Politica e Primo piano

Intervista al Gazzettino

di Alda Vanzan

Il 23 marzo scorso, mentre si insediava il nuovo parlamento, il cinquantaseienne Michele Mognato, ex assessore e vicesindaco di Venezia, ex segretario dei Ds e poi del Pd, nonché ex deputato di LeU, tornava al suo lavoro: magazziniere alla Metro. Anzi, neanche più magazziniere, perché in diciotto anni di assenza per aspettativa (non retribuita ovviamente, e senza maturare né anzianità Tfr né contributi), nel grande self service all’ingrosso di Marghera erano cambiate un po’ di cose. “Il suo reparto non c’è più”, gli avevano detto quando, non rieletto alla Camera, aveva comunicato la decisione di tornare al lavoro. Così è stato assegnato al reparto no-food, addetto alle vendite di casalinghi, elettrodomestici, articoli per il giardinaggio. Nessuno lo chiama più onorevole, lo stipendio è passato da oltre 10mila euro a 1.250 al mese, ma la passione per la politica non è scemata.

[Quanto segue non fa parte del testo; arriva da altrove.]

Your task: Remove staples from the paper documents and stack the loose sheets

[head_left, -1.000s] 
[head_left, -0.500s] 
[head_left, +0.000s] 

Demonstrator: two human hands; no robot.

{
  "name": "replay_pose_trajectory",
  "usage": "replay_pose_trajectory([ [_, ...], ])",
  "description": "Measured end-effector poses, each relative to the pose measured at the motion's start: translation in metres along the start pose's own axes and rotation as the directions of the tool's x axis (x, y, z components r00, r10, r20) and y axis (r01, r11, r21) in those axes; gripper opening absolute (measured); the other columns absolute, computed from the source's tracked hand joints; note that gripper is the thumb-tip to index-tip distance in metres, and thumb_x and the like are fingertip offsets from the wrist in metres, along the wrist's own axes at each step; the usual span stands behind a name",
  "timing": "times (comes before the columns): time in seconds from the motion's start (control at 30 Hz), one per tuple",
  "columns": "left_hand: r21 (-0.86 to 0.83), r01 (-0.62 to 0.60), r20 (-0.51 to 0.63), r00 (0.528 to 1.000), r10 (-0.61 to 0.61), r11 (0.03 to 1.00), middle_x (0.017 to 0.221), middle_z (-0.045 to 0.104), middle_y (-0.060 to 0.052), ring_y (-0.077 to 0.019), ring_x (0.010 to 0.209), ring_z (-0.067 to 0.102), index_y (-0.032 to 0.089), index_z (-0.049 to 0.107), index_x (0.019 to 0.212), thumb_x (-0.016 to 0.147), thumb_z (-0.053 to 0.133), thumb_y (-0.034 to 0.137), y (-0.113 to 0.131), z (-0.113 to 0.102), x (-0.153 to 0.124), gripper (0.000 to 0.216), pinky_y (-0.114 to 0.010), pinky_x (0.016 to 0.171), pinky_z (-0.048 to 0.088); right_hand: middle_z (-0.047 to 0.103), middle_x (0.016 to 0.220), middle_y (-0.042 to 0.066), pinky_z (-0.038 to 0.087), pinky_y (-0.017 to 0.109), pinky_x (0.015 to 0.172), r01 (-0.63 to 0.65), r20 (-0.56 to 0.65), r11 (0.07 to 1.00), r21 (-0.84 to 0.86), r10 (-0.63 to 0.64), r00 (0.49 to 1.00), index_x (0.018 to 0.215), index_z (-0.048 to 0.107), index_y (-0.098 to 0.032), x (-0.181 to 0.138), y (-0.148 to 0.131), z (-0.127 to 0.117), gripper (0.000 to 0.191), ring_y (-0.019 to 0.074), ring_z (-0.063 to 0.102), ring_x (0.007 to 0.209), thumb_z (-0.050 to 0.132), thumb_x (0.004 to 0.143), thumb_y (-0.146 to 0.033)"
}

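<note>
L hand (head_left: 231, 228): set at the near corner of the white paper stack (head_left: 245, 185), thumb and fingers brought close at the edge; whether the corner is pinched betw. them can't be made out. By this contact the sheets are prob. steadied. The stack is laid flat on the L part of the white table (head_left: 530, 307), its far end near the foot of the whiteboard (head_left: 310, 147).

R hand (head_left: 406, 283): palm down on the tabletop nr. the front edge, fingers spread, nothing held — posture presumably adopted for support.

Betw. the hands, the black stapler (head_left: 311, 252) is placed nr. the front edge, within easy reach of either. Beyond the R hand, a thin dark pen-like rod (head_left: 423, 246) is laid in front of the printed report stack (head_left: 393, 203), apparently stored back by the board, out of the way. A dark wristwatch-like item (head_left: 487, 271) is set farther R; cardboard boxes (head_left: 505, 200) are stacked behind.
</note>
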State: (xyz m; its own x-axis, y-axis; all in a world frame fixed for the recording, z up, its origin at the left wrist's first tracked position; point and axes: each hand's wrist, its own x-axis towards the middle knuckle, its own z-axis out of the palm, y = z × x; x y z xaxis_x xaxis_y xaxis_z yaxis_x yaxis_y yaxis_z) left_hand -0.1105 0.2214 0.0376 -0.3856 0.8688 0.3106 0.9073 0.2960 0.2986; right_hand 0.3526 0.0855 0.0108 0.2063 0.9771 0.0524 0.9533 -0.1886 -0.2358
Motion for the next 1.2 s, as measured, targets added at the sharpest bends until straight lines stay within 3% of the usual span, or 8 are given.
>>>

Mognato, è cambiato il lavoro dopo 18 anni? 

Siamo tornati indietro. Io, che avevo iniziato come delegato Cgil e mi ero battuto per regolarizzare gli “stagionali”, ho trovato maggiore precarietà, più contratti a termine.

Qual è l’atteggiamento delle persone che sanno chi è e che adesso la trovano dietro il banco?

C’è chi si mostra stupito che con la politica non abbia trovato un’altra “sistemazione”, alcuni si mostrano rispettosi, altri non nascondono la soddisfazione. Glielo leggi in faccia: “adesso te toca lavorare“. Ma io non ho niente da nascondere, sono tornato al mio lavoro. Certo, non è una cosa facile passare dalla politica e dall’amministrazione, un’attività totalizzante, che ti impegna quasi 24 ore su 24, a un lavoro organizzato su turni di sei, sei ore e mezza. Adesso puoi staccare il cervello, con la politica è impossibile.

Tornare alla vita normale comporta perdite di “amicizie”? 

No, non ho sentito “fughe”, i rapporti diventano semplicemente meno frequenti.

Quali sono stati gli anni più belli in politica?

Io ho iniziato con la Fgci nel 1977, gli anni di piombo, poi ho seguito tutta l’evoluzione dal Pci al Pds ai Ds al Pd. Fino alla scelta di uscirmene e aderire a Liberi e Uguali. Gli anni più belli sono stati quelli con il Partito comunista, ricordo la mia prima festa dell’Unità a Macallè, un rione di Mestre. C’erano coinvolgimento, passione, studio della politica. Ho frequentato la scuola sindacale della Cgil di Ariccia, la scuola di partito di Albinea, le Frattocchie. La politica era il pane di tutti i giorni.

Il periodo più brutto?

Il terrorismo. Mestre ha pagato caro con Taliercio, Gori, Albanese.

Si è pentito di aver lasciato il Pd?

Sono entrato in parlamento nel 2013, c’era una speranza vera di poter agire per il paese e invece mi sono trovato il Jobs act, la riforma della scuola, la legge elettorale votata sulla fiducia. Io, che a Venezia avevo anticipato il Pd lavorando per la fusione dei gruppi consiliari dei Ds e della Margherita, non avevo altra scelta che andare via.

LeU è stato un fallimento dal punto di vista elettorale.

Siamo partiti tardi e non abbiamo dato l’idea della discontinuità. Ma il progetto politico va costruito.

Gli italiani sembrano ben disposti nei confronti del nuovo governo giallo-verde. 

È normale. M5S e Lega insieme sfiorano il 50%. Semmai il grande errore del Pd, a mio avviso, è stato quello di non aver fatto nulla per evitare questa saldatura tra Lega e Cinque Stelle.

I vecchi partiti sono morti? 

Sono in sofferenza da un po’, e adesso sono i partiti di qualcuno. Forza Italia è di Berlusconi, il Pd è di Renzi, il M5S è di Grillo, la Lega di Salvini. La sfida oggi è mettere in campo un progetto progressista alternativo, ma ci vuole tempo.

Venezia è “condannata” a restare nelle mani di Brugnaro, che ha sconfitto la sinistra?

No, nel 2020 ce la possiamo fare. A patto di cominciare subito.